__EXTRACTED ENTRIES__
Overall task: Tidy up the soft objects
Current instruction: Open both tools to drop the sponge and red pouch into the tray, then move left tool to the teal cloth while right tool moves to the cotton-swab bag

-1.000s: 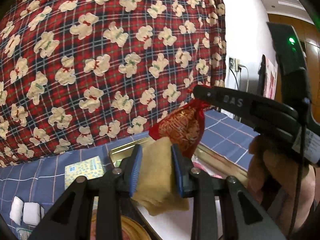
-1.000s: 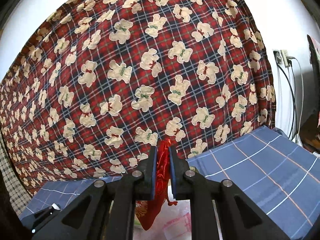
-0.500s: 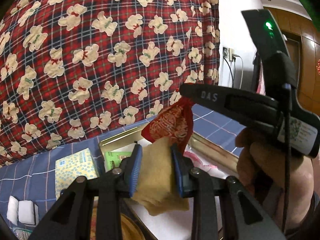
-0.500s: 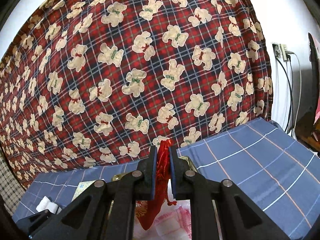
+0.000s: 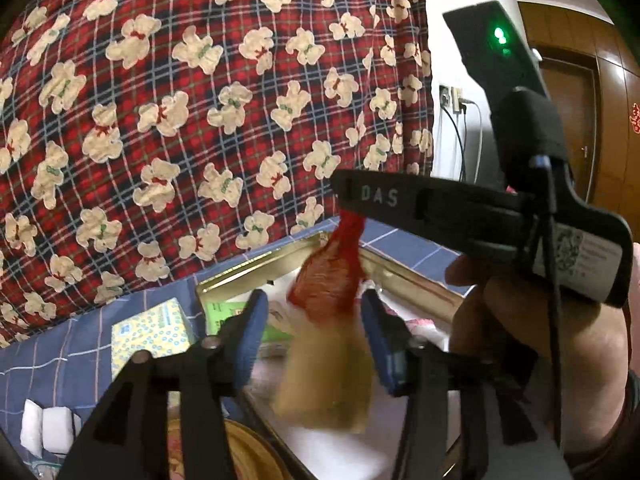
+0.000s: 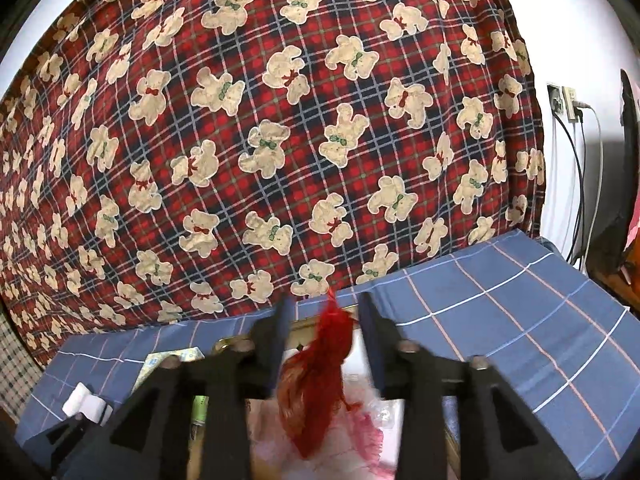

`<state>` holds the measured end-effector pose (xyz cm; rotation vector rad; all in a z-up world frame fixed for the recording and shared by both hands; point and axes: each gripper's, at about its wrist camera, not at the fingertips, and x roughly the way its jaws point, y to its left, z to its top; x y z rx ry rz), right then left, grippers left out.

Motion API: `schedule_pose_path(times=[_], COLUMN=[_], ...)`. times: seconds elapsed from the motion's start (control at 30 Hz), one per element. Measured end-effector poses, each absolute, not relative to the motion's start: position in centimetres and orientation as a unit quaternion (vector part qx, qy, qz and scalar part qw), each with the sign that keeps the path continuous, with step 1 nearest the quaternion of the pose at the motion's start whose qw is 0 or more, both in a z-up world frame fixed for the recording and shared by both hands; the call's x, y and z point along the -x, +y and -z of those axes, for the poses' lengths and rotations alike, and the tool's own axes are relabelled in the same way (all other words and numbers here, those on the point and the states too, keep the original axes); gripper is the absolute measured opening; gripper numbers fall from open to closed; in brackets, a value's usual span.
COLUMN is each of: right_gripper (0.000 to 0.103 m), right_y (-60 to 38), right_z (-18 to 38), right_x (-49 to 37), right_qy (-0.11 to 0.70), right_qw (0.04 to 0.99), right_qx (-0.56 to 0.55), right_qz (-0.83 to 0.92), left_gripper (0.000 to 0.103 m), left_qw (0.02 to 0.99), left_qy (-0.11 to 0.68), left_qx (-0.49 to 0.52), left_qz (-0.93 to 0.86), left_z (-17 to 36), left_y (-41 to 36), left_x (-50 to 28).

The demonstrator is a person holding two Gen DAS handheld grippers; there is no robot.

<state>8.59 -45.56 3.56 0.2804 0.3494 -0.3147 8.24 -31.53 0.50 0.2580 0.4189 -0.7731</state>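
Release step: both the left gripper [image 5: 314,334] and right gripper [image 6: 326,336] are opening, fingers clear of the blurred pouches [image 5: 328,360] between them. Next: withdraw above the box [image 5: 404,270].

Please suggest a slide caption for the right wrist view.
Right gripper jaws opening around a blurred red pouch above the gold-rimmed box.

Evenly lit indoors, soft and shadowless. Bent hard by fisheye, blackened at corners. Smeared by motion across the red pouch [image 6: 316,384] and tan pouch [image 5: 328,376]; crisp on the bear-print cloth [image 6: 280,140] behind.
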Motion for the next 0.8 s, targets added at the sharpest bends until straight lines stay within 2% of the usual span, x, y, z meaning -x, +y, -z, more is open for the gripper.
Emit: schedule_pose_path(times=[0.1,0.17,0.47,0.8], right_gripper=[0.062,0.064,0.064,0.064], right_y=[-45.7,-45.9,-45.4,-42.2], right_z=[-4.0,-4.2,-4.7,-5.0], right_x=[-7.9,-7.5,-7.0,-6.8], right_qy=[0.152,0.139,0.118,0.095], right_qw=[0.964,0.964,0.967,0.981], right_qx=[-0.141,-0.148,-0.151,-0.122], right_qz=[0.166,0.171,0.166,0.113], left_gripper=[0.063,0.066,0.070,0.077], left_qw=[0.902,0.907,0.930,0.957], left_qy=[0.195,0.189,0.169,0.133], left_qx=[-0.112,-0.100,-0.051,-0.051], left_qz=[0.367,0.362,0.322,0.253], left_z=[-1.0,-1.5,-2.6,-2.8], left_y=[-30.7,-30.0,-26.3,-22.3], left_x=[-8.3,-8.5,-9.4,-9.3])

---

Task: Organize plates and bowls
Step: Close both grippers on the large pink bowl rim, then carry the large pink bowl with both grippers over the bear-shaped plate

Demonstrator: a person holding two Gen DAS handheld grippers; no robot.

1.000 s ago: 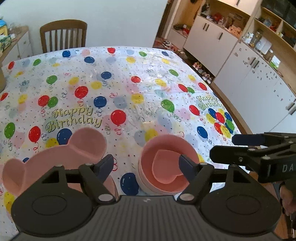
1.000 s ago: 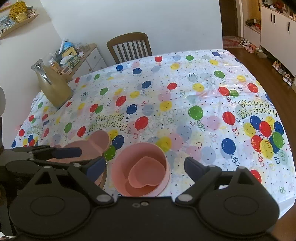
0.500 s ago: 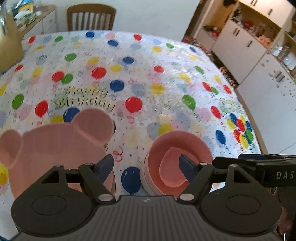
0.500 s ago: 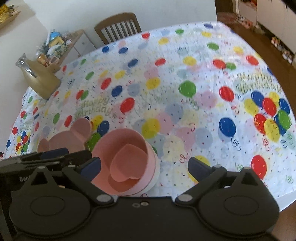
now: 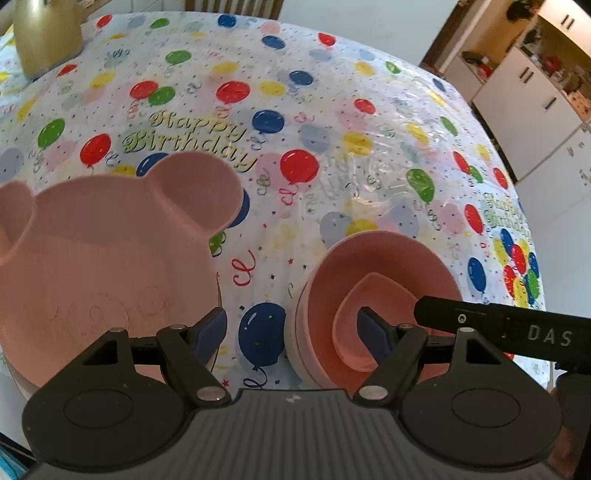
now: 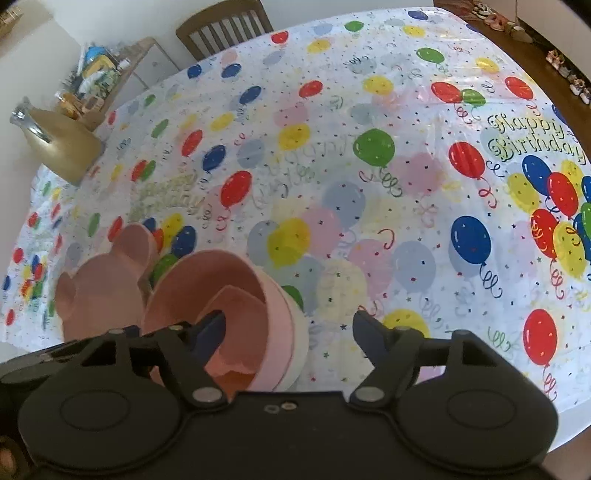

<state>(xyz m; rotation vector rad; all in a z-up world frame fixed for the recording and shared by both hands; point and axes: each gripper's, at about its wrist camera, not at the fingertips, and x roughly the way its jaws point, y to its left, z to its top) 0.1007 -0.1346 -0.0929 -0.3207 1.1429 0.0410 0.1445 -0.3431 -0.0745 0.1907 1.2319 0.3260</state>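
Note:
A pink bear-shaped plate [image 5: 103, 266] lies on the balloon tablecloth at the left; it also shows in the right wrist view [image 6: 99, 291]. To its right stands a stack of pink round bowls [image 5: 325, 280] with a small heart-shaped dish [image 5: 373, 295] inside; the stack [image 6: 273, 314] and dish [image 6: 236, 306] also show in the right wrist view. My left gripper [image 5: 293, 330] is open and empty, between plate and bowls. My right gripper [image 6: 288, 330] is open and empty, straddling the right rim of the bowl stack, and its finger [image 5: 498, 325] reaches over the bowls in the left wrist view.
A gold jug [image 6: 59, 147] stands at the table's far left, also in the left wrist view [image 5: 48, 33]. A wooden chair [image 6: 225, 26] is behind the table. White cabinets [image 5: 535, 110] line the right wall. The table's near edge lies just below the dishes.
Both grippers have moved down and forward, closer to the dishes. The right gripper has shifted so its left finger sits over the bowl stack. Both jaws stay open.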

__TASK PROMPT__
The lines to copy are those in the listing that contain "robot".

__RESULT FOR THIS EXERCISE__
The demonstrator is a person holding two Gen DAS handheld grippers; there is no robot.
Demonstrator: a person holding two Gen DAS handheld grippers; no robot.

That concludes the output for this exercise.